> _YOUR ASSIGNMENT_:
Sort through the data and copy the lines holding the word "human".

> _DATA SHOWN_:
'''

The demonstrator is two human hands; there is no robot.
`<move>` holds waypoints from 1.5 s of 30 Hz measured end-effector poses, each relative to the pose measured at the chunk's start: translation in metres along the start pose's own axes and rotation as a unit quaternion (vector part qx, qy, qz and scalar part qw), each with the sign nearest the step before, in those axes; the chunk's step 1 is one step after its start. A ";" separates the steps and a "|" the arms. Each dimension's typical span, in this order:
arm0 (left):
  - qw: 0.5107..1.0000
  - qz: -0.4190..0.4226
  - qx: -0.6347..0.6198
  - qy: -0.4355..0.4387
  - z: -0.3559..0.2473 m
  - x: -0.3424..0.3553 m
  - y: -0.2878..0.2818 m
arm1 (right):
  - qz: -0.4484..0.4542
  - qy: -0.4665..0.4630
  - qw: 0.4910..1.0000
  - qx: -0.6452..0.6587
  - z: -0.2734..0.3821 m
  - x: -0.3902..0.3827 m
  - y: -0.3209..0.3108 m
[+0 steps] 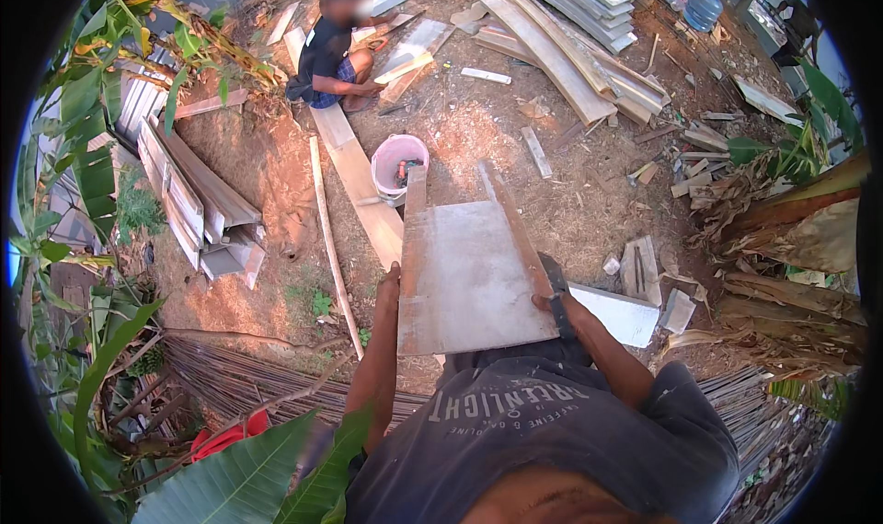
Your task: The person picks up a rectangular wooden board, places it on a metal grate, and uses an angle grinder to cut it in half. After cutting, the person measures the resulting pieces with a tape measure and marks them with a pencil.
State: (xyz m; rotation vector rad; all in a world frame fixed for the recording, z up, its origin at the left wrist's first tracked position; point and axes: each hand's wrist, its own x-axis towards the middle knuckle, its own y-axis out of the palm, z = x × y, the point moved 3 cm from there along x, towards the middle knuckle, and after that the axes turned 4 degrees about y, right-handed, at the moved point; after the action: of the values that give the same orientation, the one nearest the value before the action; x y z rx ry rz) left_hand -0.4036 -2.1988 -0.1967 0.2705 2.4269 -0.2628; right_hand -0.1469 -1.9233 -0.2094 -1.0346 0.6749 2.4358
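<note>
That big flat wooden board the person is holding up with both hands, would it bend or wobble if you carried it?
The board probably stays stiff: it looks flat, with two wooden strips along its sides. It is likely heavy, since the left hand and right hand each hold an edge. Being wide, it might tip sideways if one hand let go.

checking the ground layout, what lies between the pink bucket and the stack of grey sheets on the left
In the head view, a long wooden plank and a thin pole lie on bare dirt between the pink bucket and the stack of grey sheets.
</note>
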 end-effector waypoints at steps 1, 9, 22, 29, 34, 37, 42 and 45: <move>1.000 -0.013 -0.012 0.003 -0.001 0.015 -0.007 | -0.026 -0.012 0.999 -0.033 0.001 0.016 0.004; 0.987 -0.103 -0.028 -0.123 0.134 0.090 -0.092 | -0.128 -0.032 0.981 -0.145 0.086 0.127 0.015; 0.961 -0.100 0.241 -0.096 0.099 0.150 -0.034 | -0.230 0.016 0.971 -0.064 0.191 0.405 -0.023; 0.888 0.075 0.439 -0.109 0.044 0.235 0.064 | -0.238 -0.023 0.970 0.051 0.198 0.530 -0.017; 0.785 0.145 0.568 -0.197 0.072 0.282 0.111 | -0.233 -0.004 0.968 0.089 0.146 0.629 -0.033; 0.724 0.156 0.660 -0.131 0.023 0.343 0.136 | -0.274 0.001 0.960 0.057 0.091 0.680 -0.043; 0.745 0.136 0.630 -0.171 0.029 0.352 0.110 | -0.286 0.072 0.956 -0.015 0.048 0.693 -0.035; 0.718 0.162 0.658 -0.157 0.031 0.363 0.103 | -0.406 0.193 0.888 -0.094 -0.009 0.724 -0.092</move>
State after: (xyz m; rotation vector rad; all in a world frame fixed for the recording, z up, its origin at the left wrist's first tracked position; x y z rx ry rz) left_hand -0.6312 -2.0631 -0.4674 1.1230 1.3896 -1.6866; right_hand -0.5576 -1.7273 -0.7806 -1.5185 0.0526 1.5896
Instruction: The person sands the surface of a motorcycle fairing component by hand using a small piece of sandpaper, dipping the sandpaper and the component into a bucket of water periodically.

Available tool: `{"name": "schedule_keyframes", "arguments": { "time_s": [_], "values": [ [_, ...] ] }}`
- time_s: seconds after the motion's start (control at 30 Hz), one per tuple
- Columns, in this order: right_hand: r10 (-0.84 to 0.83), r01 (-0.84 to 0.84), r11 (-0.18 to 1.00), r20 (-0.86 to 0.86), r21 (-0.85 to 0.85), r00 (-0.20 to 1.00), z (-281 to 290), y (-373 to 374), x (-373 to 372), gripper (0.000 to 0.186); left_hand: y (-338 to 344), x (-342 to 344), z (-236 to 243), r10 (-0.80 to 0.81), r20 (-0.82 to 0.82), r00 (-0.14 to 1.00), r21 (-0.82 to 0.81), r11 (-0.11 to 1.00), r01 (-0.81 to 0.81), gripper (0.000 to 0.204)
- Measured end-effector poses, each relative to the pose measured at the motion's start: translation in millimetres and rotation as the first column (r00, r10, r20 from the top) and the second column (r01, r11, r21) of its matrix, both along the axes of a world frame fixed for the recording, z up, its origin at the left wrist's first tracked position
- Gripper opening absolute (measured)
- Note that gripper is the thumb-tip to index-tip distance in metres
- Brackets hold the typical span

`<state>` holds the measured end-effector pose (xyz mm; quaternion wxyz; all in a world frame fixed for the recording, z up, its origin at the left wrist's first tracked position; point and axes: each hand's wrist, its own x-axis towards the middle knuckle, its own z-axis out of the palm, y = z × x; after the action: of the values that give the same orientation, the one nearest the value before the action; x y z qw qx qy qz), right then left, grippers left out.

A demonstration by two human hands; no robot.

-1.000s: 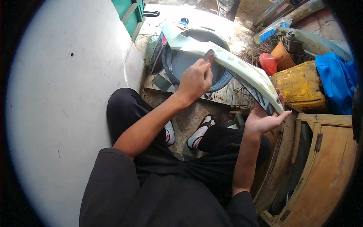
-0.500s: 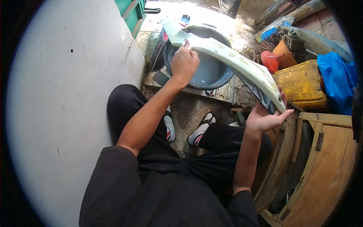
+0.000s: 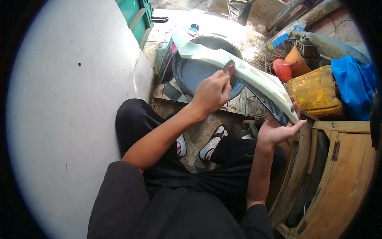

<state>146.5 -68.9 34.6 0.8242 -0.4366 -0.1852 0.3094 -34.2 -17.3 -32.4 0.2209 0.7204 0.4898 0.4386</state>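
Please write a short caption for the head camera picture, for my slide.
Seated person's left hand presses a small grey pad on a pale curved panel whose end the right hand supports.

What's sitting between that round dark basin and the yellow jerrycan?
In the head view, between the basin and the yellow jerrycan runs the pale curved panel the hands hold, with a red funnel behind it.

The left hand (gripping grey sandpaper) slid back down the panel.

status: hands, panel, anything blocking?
Left hand presses a small grey sanding piece on the pale curved panel. Right hand props the panel's near end from below. Dark basin beneath; nothing blocking.
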Motion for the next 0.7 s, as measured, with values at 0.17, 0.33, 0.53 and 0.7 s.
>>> {"name": "schedule_keyframes", "arguments": {
  "time_s": [0.17,0.33,0.53,0.7],
  "values": [
    [0.015,-0.015,1.0,0.038,0.009,0.999,3.0,-0.4,-8.0,0.062,36.2,-30.0,-17.2,0.332,-0.087,0.939,-0.049,0.94,-0.337,0.023],
    [-0.001,0.0,1.0,0.011,0.026,1.0,0.8,1.1,-3.4,0.062,9.2,-5.2,4.8,0.007,0.003,1.0,-0.074,0.997,-0.007,0.028],
    [0.015,-0.018,0.998,0.046,0.059,0.999,3.3,-0.2,-12.3,0.063,33.4,-24.1,-18.7,0.272,-0.106,0.956,-0.105,0.953,-0.283,0.027],
    [0.011,-0.011,1.0,0.029,0.026,1.0,4.7,-2.8,-9.6,0.062,2.6,-9.2,5.7,0.045,-0.126,0.991,-0.077,0.995,-0.055,0.047]
  ]
}}
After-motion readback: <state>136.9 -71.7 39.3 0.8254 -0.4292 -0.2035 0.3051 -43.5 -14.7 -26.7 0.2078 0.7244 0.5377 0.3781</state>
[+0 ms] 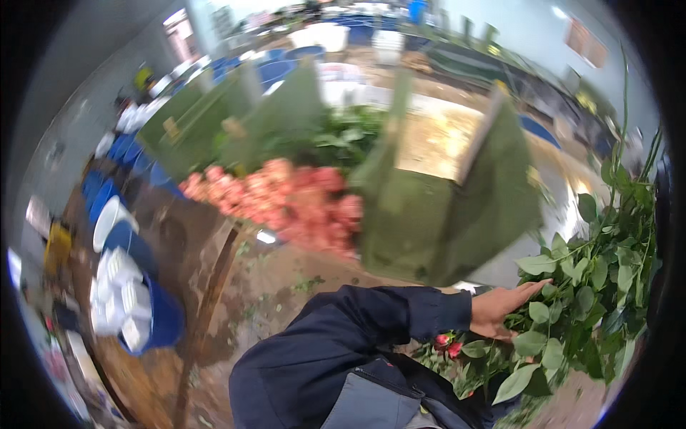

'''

> _ANSWER SECTION_:
The demonstrator is two human hands; there is no robot.
A demonstration by two human hands; no robot.

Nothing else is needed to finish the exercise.